Indian Depository Receipt
Full Form of IDR
What is IDR?
An Indian Depository Receipt (IDR) is a financial instrument denominated in Indian Rupees that allows foreign companies to raise capital from the Indian securities market without listing their shares directly on Indian stock exchanges. It is issued by a domestic depository, such as NSDL or CDSL, against the underlying equity shares of the foreign issuer held with a custodian abroad. IDRs were introduced in India under the Companies Act, 1956 (and later under the 2013 Act) and are regulated by the Securities and Exchange Board of India (SEBI). They enable Indian investors to invest in global firms like Standard Chartered Bank, which was the first company to issue IDRs in 2010. IDRs are traded on exchanges like BSE and NSE and carry voting rights, dividends, and other benefits linked to the underlying shares. They serve as a bridge for international companies to tap India’s growing investor base without full cross-listing.

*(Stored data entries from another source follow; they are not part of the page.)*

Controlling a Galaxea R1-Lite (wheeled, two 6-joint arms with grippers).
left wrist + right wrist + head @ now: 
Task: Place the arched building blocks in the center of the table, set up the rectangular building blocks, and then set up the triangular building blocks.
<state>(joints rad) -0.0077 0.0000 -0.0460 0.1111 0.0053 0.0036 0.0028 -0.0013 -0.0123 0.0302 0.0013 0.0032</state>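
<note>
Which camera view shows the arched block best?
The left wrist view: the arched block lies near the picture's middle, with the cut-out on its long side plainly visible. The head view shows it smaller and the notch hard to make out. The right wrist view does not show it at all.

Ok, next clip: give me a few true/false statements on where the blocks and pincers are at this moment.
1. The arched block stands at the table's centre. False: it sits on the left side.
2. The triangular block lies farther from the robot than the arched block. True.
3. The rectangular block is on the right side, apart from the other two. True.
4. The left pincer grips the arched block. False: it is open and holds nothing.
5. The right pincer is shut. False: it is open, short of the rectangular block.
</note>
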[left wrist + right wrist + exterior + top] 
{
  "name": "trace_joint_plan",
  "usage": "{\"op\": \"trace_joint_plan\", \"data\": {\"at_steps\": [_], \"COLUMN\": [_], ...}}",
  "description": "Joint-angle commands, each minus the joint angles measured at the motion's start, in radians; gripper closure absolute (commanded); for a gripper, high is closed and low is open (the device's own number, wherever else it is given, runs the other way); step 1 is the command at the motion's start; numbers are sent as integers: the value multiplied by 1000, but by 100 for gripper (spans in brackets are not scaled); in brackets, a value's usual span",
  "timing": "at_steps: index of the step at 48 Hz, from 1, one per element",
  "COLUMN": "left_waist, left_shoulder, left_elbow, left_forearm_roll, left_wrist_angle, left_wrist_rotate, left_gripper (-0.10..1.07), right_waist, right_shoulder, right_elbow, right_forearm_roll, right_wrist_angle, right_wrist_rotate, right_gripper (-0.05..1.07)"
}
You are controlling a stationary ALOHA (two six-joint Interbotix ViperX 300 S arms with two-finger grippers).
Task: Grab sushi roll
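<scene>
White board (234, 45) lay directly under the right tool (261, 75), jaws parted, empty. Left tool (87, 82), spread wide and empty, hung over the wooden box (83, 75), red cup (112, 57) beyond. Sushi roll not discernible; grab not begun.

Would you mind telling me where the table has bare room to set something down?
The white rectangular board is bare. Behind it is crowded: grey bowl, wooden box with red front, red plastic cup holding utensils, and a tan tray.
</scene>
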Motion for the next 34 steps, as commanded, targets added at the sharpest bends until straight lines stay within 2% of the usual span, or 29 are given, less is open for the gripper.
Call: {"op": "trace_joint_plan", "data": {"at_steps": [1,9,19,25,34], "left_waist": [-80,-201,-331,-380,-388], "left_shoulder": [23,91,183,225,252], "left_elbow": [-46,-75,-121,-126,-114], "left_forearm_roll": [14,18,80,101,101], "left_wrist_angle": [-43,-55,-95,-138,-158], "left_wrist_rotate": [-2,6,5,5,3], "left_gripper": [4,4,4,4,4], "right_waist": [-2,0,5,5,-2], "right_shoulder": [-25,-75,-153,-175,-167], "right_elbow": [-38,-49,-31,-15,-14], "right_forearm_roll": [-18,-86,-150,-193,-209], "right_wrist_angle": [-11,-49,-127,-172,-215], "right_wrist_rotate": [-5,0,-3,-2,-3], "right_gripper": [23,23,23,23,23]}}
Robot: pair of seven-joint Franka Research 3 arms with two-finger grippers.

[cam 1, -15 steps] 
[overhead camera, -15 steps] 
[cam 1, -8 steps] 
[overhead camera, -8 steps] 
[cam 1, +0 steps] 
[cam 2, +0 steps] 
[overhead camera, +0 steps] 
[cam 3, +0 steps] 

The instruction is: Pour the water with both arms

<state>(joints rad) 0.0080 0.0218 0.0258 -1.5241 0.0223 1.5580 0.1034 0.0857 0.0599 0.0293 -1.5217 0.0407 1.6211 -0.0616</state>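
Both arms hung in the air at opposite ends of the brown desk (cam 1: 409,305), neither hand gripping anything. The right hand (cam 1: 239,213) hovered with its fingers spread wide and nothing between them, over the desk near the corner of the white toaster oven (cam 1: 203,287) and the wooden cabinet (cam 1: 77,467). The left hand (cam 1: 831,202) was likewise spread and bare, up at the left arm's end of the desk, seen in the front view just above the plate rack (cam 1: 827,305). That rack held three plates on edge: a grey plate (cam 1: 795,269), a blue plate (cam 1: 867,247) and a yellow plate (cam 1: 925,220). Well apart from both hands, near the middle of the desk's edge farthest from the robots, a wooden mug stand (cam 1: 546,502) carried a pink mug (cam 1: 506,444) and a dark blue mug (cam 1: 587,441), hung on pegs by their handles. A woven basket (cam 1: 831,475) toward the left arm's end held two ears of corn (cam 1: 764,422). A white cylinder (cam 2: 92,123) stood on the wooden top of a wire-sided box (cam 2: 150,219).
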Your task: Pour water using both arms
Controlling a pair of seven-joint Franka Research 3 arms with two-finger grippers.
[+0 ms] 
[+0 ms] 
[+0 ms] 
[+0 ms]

In competitive exams such as SEBI Grade A, RBI Grade B, and banking exams, IDRs are frequently asked in the capital markets section. Understanding IDRs helps clarify India’s integration into global finance and the mechanisms of foreign portfolio investment within regulatory frameworks.
IDR का फुल फॉर्म
भारतीय डिपॉजिटरी रसीद
Example
Standard Chartered became the first foreign company to list Indian Depository Receipts (IDRs) on both BSE and NSE in June 2010, raising over ₹2,400 crore.